Chapter 01 · The basics
What BMI actually measures
The Body Mass Index has been the default obesity screening tool in primary care for decades. It is fast, free, and reproducible: you only need a scale and a way to measure height. The World Health Organization formalized the cutoffs in 1995, and clinical guidelines still use a BMI of 30 or above as one criterion for screening adults for type 2 diabetes.2
The formula is two lines. In metric units, BMI equals kilograms divided by the square of height in meters. In imperial units, BMI equals 703 times pounds divided by the square of height in inches. The 703 constant converts the imperial answer onto the same numeric scale as the metric formula, so the WHO cutoffs work for either system. The number you get is the same regardless of which unit you choose.

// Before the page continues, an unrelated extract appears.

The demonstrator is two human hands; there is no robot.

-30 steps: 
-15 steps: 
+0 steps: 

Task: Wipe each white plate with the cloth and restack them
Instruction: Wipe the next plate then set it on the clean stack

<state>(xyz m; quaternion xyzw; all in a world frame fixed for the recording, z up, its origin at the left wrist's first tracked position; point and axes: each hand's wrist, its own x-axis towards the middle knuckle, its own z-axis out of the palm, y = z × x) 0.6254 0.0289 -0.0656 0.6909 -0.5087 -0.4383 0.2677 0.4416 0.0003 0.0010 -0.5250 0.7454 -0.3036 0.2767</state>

| Category | BMI range | What it means |
|---|---|---|
| Underweight | Below 18.5 | May warrant a nutrition review |
| Normal weight | 18.5 to 24.9 | The broad healthy band |
| Overweight | 25 to 29.9 | A common screening threshold |
| Obese | 30 and above | Often an entry point for treatment |
Cutoffs are population standards, not individual diagnoses.
Chapter 02 · The limits
Where BMI works and where it falls short
BMI is a population-level screen. Across large groups it correlates with body fat percentage and with future cardiometabolic risk. At the individual level the signal is noisier. A 2008 analysis found BMI misclassifies roughly a quarter of adults when compared against direct body fat measurement.3 Athletes with high lean mass routinely score in the overweight or obese range while carrying low body fat. Older adults can lose muscle and look normal on BMI while carrying high visceral fat. BMI is not used to assess pregnant patients.
A more accurate frame is that BMI is a starting line. If your BMI sits in the overweight or obese range, the next step is a waist measurement (a better marker of central fat) and basic lab work such as fasting glucose, A1c, and lipids. For most people, the combination of BMI, waist-to-height ratio, and a metabolic panel paints a cleaner picture than any single number.4
BMI is a screening signal, not a verdict. Treat the number as the first question, not the answer. Individual results vary.
Chapter 03 · The conversation
When BMI becomes a useful starting point
In the context of GLP-1 weight loss treatment, US clinical guidelines and most FDA-approved labels use BMI as one entry criterion. Eligibility typically begins at a BMI of 30 or above, or 27 or above with at least one weight-related condition such as high blood pressure, high cholesterol, type 2 diabetes, or obstructive sleep apnea. If your BMI lands in those bands and you are weighing treatment options, that is a good moment to talk with a licensed physician. The physician, not this calculator, makes the clinical decision. Individual results vary.